■ REQUIRED WORK: Beginning with the line that has "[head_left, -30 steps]" and ending with the line that has "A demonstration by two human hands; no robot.", retype the entries below exactly, except for the pictures.

(Records from a dataset)
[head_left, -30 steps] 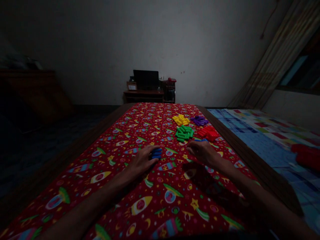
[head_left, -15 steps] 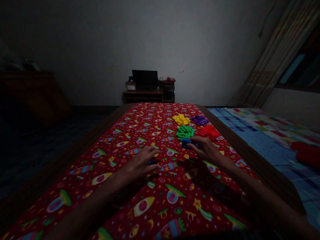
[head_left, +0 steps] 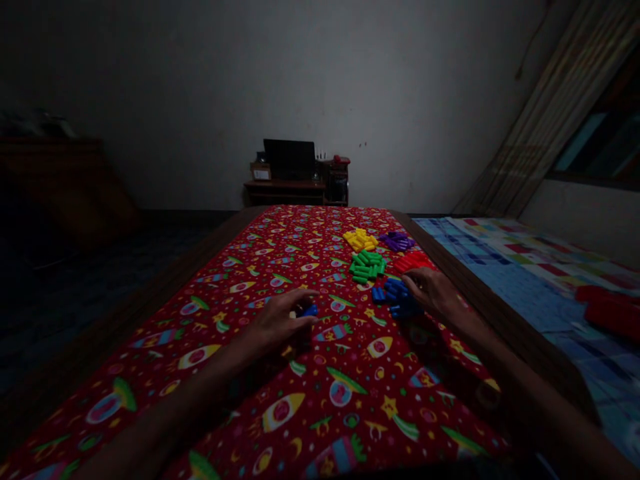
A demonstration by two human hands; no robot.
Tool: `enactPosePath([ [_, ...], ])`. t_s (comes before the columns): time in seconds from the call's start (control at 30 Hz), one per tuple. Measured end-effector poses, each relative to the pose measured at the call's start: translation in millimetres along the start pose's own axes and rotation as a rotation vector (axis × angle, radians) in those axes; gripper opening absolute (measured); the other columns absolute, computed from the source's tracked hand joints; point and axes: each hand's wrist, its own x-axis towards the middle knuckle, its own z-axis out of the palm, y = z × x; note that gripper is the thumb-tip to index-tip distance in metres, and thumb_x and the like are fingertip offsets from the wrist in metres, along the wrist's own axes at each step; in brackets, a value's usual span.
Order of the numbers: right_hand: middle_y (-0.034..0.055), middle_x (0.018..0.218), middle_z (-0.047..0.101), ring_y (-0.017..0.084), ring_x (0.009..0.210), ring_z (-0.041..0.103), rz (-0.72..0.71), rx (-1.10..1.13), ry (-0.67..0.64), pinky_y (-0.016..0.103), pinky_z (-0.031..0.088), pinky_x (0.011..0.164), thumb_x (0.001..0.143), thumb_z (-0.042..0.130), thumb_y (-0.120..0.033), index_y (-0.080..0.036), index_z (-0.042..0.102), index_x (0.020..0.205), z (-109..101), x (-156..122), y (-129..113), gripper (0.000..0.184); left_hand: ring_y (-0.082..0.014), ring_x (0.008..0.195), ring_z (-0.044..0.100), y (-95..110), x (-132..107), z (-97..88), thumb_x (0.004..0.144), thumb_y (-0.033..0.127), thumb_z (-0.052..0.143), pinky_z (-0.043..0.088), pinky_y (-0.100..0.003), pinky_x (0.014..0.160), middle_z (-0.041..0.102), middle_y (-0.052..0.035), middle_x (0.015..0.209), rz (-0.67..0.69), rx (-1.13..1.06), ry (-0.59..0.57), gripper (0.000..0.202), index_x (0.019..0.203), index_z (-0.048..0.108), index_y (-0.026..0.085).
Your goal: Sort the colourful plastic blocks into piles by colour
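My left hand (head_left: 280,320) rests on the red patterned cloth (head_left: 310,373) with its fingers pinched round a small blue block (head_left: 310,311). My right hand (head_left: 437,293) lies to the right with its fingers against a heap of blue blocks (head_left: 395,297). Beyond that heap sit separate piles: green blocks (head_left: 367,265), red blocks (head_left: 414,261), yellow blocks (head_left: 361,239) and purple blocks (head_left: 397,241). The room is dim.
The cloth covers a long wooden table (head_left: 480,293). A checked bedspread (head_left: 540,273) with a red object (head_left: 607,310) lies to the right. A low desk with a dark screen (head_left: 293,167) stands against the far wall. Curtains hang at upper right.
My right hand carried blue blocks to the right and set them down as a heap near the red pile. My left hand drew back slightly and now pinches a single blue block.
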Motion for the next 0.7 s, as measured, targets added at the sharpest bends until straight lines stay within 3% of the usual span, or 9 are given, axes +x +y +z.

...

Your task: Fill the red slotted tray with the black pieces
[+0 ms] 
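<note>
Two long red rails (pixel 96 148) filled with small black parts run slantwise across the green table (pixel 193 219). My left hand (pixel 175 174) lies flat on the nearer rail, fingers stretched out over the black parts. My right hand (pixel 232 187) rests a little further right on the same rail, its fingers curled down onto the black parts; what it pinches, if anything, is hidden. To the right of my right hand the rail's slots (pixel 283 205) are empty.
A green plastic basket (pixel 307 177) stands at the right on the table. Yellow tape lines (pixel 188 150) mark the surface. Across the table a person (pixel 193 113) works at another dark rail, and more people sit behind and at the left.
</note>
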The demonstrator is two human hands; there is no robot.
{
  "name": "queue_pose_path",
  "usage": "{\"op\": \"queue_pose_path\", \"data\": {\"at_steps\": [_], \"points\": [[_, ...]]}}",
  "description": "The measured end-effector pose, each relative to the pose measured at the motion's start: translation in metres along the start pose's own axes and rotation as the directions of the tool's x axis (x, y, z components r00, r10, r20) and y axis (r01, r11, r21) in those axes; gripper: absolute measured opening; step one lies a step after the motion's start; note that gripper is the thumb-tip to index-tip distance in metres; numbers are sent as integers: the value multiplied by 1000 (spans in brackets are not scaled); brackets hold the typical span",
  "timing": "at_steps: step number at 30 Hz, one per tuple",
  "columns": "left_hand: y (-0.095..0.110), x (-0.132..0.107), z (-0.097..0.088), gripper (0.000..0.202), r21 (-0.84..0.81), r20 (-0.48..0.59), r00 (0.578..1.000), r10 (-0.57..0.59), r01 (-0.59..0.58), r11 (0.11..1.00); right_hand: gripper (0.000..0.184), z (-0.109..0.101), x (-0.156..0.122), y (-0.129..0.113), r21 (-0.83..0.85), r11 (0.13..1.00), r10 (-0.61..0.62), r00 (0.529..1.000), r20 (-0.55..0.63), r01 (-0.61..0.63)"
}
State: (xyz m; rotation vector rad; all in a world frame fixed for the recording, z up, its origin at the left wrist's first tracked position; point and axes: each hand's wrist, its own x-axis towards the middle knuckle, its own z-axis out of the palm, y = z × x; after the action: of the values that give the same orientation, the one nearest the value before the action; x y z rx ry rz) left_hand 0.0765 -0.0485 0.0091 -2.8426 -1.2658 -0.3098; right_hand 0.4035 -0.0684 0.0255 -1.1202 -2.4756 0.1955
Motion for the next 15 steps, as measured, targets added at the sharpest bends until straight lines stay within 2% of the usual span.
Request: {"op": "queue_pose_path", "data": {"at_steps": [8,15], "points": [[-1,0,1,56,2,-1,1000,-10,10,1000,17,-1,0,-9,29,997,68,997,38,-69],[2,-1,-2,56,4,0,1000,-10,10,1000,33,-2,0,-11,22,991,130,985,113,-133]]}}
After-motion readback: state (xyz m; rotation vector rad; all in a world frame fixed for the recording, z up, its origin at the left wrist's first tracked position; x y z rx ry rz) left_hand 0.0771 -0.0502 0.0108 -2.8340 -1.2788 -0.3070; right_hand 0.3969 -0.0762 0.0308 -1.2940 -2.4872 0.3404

■ RESULT:
[head_left, -30 steps] 
[head_left, -15 steps] 
[head_left, +0 steps] 
A demonstration by two human hands; no robot.

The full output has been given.